Ne yalan söyleyeyim... CHP'nin kendisinin bile inanmadığı, nihayetinde "eline tutuşturulmuş" ekonomik vaatlerinin sabah akşam tartışılmasını anlayamıyorum.
Bu yanlış bir tutum!
Seçmenin gözünde vaatlerin projelerin yerini tuttuğu eski dönemler çok gerilerde kaldı.
Ciddiyetsizliği tartışarak ciddileştirmenin ve siyaset pazarlamacılarının oyununa ayak uydurmanın ne âlemi var!
İşte gördük; HDP'ye de aynı model önerilmiş.
Yok, ille de bizim aklımız bu vaatler diyorlarsa, pes vallahi!
YÖK'ün kaldırılmasına onay veren öğrencinin çamaşırlarını ücretsiz yıkayacaklar; "çalışanları, öğrencileri, emeklileri" ücretsiz taşıyacaklar, elektriği parasız yapacaklar, vs.
Peki yarın öbür gün MHP daha uçuk vaatlerle sahneye çıkarsa, şaşırır mıyız? Hayır!
Ama lafı üstünde işte...
Siyasetin kendisinden değil, "sahnesi"nden söz ediyoruz.
***
Doğru tutum, CHP'nin ciddiyetsiz vaatlerini tartışmak değil, bu partinin durduğu tarihi, siyasi ve kültürel "

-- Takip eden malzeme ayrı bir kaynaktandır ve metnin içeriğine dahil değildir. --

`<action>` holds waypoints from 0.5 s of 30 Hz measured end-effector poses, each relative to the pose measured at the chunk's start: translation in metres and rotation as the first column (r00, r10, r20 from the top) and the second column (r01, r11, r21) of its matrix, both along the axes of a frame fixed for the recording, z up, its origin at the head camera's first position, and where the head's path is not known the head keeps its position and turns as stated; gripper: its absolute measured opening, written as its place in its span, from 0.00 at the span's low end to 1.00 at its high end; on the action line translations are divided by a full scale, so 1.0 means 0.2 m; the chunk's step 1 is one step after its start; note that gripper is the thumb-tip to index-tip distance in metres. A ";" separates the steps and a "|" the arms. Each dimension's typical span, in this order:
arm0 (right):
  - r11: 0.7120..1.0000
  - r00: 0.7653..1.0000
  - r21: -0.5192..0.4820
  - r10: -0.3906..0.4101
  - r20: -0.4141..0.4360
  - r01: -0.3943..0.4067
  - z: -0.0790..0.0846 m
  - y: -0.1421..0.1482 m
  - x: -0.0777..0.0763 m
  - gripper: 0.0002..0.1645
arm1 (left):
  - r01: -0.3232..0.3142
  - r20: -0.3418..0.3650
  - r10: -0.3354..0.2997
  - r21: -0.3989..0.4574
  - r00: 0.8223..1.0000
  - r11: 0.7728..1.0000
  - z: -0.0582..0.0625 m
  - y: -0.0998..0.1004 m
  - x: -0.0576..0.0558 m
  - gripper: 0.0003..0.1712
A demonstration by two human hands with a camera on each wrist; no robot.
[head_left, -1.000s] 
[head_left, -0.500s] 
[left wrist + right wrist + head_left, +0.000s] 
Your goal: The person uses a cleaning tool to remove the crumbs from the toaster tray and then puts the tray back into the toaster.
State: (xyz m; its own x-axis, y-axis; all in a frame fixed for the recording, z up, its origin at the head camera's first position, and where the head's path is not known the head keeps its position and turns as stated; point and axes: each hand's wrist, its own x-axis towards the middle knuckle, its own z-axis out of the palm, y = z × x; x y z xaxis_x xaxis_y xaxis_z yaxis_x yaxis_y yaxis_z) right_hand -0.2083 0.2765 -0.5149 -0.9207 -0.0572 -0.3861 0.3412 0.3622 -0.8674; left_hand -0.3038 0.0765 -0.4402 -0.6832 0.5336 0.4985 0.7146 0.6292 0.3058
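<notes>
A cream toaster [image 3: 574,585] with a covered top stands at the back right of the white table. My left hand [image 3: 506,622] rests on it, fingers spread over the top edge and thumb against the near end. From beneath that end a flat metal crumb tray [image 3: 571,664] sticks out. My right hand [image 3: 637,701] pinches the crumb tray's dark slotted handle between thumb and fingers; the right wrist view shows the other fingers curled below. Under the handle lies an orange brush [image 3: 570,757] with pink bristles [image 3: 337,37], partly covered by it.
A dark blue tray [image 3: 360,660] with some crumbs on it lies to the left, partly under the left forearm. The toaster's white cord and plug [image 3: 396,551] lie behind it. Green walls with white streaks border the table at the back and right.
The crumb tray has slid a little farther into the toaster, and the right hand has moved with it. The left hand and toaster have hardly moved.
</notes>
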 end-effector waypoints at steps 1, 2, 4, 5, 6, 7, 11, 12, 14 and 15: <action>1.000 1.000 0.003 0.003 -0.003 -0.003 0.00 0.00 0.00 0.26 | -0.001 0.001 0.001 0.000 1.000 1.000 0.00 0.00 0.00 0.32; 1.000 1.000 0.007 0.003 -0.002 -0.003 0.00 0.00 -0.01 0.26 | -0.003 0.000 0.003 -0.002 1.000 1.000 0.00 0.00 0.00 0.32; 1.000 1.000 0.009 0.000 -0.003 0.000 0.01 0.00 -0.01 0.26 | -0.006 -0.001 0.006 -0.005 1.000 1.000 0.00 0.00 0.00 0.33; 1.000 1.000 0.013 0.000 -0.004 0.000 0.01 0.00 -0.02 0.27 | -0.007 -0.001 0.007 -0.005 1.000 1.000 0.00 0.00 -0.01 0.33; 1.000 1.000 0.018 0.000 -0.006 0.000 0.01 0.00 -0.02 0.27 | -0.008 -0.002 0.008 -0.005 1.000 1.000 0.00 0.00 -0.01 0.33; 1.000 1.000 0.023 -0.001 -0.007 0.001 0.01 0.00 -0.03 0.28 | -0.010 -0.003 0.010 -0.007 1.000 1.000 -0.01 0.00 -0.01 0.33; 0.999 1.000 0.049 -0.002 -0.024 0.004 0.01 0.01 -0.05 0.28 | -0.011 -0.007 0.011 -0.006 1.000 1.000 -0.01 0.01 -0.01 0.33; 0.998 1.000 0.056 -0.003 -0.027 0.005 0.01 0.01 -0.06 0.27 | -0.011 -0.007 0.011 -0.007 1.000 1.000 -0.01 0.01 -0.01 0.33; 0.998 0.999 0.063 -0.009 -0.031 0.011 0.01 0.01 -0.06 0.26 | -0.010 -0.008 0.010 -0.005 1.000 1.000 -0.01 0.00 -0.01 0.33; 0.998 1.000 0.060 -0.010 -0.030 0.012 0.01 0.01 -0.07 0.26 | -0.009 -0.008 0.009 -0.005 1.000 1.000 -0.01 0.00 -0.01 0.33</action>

yer"in derin yanlışlığını bıkmadan, usanmadan anlatmaktır.
Aslında CHP'de bir yenilik yok!
Rol yapmaya devam ediyor.
Dibine kadar faşizandı ama
özgürlükçü rolü yaptığı zamanlar oldu.
Demokrat bile olamadı ama hem içeriye hem de dışarıya "
sosyal demokrat" rolü yaptı.
Hatta üç beş oy ve kirli ittifaklar uğruna "
azıcık muhafazakâr" rolüne bürünebileceğini bile görmedik mi!
Şimdi de AK Parti'nin "
sosyal yardım" politikalarını taklit etmeyi ölçüsüzlük boyutuna taşıdılar. (Söz konusu çerçevede Taha Özhan'ın geçen salı günü Star'da çıkan "Siyaset ve Siyasal İletişim" başlıklı zihin açıcı yazısını okumanızı öneririm.)
***
Son olarak şunu not edeyim...
Ana akım
oligarşik medya son günlerde "
Türkiye'nin koyun sevdiği"ni yazıp çizmeye, oraya buraya "
koyun" resimleri koymaya başladı.
Eh, ipini koparmış seçim vaatlerinin
seçmeni koyun yerine koymanın politikleştirilmiş hali olduğunu düşünürsek...
Muhalefetin "
eş başkanlığı"nı kimin yaptığı da ortaya çıkıyor!